> Work instructions
Which lines of the data contain the string "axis"? Copy every one.

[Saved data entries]
□ □ □ □ □
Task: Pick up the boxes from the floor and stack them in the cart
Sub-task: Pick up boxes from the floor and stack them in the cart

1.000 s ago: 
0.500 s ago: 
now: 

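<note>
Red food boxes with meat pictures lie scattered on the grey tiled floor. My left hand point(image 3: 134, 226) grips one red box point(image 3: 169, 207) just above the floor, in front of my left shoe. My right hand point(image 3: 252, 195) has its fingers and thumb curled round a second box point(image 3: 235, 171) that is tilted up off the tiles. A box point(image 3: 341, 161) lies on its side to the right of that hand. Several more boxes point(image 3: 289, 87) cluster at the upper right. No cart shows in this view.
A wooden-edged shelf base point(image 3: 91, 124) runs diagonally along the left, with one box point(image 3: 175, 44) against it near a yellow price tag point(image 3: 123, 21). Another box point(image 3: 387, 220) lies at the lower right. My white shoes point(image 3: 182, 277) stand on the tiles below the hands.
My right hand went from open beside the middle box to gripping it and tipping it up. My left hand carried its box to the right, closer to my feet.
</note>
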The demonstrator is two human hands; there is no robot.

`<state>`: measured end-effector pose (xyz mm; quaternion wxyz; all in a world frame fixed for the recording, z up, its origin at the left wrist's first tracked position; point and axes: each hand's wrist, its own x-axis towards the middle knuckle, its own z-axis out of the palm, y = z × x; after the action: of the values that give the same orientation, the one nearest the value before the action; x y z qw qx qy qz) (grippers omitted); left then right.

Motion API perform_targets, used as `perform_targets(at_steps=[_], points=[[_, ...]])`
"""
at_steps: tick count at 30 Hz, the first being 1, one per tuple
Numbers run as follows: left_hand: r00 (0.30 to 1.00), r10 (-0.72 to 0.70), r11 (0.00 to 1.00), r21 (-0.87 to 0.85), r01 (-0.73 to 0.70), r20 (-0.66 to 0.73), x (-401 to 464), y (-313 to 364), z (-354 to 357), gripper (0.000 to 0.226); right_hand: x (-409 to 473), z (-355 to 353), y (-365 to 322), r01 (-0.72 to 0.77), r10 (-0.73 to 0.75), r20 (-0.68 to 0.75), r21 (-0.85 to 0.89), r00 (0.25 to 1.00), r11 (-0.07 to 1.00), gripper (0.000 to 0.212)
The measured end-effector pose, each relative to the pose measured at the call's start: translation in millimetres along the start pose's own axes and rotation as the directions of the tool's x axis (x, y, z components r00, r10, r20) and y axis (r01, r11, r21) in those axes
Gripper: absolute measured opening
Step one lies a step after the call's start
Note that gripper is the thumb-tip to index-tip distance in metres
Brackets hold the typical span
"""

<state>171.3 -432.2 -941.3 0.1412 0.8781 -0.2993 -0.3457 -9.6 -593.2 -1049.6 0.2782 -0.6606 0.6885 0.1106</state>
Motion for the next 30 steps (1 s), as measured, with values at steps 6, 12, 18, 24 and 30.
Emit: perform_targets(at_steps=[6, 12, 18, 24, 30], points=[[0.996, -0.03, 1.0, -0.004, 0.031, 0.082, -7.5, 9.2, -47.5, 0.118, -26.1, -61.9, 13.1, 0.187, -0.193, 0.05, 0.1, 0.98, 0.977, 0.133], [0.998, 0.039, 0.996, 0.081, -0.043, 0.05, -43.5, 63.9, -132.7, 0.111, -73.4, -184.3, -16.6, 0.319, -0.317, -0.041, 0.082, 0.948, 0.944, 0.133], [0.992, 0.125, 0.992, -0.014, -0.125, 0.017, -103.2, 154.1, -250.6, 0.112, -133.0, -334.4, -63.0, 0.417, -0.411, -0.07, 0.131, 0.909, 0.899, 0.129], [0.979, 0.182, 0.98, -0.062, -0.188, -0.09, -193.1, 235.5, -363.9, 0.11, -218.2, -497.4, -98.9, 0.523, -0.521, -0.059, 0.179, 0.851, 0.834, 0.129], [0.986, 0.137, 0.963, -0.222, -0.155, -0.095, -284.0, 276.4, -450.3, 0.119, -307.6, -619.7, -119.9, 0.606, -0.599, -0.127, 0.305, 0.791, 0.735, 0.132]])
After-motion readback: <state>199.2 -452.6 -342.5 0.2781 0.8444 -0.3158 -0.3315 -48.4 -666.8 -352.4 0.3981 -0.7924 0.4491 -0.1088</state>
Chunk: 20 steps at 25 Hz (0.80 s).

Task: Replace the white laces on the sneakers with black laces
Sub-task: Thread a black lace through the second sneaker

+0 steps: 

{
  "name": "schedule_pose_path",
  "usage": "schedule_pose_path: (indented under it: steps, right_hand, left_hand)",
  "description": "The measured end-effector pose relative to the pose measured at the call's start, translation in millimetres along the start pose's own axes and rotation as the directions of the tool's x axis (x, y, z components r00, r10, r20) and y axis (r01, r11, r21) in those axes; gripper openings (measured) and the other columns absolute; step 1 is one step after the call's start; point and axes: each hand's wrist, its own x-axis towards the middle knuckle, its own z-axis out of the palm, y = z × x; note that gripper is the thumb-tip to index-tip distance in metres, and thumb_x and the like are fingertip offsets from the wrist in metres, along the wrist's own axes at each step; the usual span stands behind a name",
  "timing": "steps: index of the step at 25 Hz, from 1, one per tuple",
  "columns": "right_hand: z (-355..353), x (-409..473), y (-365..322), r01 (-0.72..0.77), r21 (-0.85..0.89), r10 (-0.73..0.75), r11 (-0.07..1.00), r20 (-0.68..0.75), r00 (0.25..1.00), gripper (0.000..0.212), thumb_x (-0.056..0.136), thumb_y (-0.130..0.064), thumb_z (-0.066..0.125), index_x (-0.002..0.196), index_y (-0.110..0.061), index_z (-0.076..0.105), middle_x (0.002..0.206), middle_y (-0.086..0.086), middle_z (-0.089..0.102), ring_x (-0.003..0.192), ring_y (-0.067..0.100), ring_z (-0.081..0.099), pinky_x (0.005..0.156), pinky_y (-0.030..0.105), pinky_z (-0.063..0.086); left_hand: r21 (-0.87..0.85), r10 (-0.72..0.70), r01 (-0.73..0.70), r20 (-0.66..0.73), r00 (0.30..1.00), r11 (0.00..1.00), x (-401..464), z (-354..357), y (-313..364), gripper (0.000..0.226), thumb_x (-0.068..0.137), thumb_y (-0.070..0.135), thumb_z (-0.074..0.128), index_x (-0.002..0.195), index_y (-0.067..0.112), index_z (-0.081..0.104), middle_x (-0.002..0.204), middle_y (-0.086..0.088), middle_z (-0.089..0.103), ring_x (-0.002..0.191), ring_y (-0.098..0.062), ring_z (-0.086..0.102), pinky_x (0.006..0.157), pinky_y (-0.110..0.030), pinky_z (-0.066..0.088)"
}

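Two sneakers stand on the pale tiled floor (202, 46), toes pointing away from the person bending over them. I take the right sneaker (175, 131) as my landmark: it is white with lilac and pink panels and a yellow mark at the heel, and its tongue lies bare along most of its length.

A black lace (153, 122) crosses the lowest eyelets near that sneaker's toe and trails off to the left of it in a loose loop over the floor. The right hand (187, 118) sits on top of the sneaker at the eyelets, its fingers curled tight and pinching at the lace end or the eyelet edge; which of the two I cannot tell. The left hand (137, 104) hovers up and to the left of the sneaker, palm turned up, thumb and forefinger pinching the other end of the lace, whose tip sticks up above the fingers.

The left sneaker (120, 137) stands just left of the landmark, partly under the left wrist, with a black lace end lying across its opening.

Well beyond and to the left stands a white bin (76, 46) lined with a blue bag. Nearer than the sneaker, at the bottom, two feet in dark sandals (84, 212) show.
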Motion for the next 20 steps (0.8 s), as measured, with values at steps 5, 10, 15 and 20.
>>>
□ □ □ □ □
> Task output
`<state>`: measured end-effector pose (xyz mm; quaternion wxyz; all in a world frame fixed for the recording, z up, its origin at the left wrist's first tracked position; point and axes: each hand's wrist, its own x-axis towards the middle knuckle, its own z-axis out of the palm, y = z × x; after the action: of the values that give the same orientation, the one nearest the value before the action; x y z qw qx qy qz) (grippers omitted); left then right.
The measured end-effector pose, each relative to the pose measured at the call's start: translation in millimetres along the start pose's own axes and rotation as the directions of the tool's x axis (x, y, z components r00, r10, r20) and y axis (r01, r11, r21) in those axes
  "description": "The measured end-effector pose relative to the pose measured at the call's start, translation in millimetres along the start pose's own axes and rotation as the directions of the tool's x axis (x, y, z components r00, r10, r20) and y axis (r01, r11, r21) in those axes; gripper openings (measured) and the other columns absolute; step 1 is one step after the call's start; point and axes: each hand's wrist, its own x-axis towards the middle knuckle, its own z-axis out of the palm, y = z × x; note that gripper is the thumb-tip to index-tip distance in metres, and thumb_x and the like are fingertip offsets from the wrist in metres, along the wrist's own axes at each step; the usual span stands behind a name",

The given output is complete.